PROBLEM STATEMENT: Two lines in the data below mark the range: the one with "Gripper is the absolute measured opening" and the one with "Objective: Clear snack". Return both, along with every line between them, exactly.

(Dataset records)
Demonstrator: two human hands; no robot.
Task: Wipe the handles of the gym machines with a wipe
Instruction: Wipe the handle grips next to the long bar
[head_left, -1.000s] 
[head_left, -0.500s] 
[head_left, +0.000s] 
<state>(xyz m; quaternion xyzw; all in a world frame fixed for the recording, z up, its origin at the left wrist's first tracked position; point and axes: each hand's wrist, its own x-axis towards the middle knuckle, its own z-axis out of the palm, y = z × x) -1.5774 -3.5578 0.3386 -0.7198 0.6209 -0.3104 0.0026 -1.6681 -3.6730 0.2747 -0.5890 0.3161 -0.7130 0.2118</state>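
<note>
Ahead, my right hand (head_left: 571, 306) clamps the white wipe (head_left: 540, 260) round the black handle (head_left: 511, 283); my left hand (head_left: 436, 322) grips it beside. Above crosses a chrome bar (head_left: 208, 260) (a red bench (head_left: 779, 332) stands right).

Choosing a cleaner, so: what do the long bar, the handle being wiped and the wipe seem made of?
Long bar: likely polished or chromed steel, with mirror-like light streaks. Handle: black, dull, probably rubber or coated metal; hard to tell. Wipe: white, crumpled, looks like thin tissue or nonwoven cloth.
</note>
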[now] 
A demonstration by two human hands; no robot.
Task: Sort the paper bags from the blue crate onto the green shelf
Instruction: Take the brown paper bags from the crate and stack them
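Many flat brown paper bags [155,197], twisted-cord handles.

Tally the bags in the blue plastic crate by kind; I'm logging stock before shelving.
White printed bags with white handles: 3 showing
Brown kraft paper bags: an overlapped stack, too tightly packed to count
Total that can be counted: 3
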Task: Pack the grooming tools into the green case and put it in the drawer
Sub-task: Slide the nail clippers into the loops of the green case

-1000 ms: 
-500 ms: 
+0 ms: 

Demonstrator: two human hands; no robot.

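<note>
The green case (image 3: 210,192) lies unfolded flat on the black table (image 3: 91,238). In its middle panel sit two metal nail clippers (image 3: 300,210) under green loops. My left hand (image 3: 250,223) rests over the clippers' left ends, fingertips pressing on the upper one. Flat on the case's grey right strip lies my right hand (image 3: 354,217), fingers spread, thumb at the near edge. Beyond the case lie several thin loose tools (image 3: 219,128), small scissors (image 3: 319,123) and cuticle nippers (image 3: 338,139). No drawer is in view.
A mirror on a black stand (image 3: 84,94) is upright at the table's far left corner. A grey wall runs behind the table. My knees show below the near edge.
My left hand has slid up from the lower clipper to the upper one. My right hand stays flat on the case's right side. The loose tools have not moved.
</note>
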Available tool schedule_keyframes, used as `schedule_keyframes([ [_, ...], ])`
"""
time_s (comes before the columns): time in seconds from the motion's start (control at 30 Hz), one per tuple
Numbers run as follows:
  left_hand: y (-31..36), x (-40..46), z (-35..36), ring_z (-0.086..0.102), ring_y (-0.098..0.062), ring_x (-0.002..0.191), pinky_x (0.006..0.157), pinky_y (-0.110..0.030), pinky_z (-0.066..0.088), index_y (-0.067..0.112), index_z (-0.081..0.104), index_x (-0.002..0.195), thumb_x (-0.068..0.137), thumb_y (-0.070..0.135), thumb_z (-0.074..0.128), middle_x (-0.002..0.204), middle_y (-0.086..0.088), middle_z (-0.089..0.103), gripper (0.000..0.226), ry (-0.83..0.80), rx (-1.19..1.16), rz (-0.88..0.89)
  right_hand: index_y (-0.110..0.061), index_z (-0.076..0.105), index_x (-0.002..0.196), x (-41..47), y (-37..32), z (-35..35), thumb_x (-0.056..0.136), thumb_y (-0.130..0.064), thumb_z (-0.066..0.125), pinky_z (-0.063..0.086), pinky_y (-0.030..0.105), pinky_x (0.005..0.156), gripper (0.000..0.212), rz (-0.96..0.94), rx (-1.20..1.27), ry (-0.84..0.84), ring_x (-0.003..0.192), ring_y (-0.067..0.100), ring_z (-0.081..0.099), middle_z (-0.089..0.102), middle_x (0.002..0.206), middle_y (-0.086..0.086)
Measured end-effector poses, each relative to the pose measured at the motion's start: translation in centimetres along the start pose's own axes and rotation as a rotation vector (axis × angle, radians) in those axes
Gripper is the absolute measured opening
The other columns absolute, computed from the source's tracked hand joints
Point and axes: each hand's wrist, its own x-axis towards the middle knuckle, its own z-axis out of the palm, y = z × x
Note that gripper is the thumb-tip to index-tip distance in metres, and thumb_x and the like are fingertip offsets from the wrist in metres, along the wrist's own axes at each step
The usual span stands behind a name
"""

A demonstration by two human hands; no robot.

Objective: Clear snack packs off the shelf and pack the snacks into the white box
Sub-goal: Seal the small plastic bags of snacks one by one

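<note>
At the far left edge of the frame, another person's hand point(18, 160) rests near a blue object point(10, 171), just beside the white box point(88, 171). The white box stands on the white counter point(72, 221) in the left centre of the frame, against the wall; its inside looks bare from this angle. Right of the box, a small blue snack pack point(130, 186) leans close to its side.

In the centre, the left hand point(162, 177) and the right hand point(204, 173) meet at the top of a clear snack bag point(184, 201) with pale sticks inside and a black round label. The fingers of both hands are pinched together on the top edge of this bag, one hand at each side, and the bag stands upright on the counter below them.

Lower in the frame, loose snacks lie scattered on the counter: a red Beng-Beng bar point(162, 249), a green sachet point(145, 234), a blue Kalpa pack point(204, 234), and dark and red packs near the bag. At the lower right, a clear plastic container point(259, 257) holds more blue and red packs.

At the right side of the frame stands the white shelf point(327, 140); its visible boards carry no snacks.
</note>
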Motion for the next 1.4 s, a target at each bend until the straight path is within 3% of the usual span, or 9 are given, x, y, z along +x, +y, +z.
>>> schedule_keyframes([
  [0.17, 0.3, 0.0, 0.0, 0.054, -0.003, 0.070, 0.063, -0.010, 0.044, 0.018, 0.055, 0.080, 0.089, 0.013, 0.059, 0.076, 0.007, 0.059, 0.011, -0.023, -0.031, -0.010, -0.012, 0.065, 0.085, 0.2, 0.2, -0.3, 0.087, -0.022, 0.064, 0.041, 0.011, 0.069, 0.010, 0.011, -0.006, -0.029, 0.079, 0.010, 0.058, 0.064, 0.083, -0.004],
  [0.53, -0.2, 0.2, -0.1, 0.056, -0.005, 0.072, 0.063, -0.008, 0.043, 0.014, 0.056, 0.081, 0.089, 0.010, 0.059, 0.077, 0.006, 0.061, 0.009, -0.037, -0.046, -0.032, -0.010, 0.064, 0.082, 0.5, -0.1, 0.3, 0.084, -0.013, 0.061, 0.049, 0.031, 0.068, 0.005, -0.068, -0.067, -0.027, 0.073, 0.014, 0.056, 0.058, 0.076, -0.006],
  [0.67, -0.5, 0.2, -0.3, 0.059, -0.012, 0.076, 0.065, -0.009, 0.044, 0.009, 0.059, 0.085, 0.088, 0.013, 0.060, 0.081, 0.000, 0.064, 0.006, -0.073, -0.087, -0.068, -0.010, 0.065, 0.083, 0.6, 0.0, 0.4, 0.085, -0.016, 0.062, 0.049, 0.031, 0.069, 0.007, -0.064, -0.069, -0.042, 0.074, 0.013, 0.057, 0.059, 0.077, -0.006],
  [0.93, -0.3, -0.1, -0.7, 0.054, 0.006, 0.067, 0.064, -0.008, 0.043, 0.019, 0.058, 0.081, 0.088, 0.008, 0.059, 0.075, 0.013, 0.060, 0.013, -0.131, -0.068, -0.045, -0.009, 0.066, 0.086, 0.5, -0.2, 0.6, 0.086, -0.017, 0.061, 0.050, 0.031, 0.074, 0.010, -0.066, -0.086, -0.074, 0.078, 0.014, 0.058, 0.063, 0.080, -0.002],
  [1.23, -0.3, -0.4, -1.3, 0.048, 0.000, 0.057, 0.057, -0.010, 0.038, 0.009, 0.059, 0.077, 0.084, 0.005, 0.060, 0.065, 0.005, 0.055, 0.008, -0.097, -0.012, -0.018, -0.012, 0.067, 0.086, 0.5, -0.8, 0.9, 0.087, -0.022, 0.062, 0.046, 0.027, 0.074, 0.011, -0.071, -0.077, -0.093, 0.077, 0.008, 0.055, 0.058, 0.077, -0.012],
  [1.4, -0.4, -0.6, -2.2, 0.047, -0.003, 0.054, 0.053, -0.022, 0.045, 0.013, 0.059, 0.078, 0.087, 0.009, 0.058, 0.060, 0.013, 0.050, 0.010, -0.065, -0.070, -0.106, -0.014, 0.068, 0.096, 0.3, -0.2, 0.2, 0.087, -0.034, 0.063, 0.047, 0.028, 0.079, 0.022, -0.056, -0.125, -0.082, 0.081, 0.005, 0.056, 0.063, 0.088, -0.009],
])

TASK RESPONSE:
Gripper is the absolute measured opening
The other columns absolute, computed from the source's tracked hand joints
Point and axes: each hand's wrist, its own x-axis towards the middle knuckle, its own z-axis out of the palm, y = z × x
Note that gripper is the thumb-tip to index-tip distance in metres, and thumb_x and the like are fingertip offsets from the wrist in metres, along the wrist's own axes at each step
The usual span stands behind a name
"""

A demonstration by two human hands; no robot.

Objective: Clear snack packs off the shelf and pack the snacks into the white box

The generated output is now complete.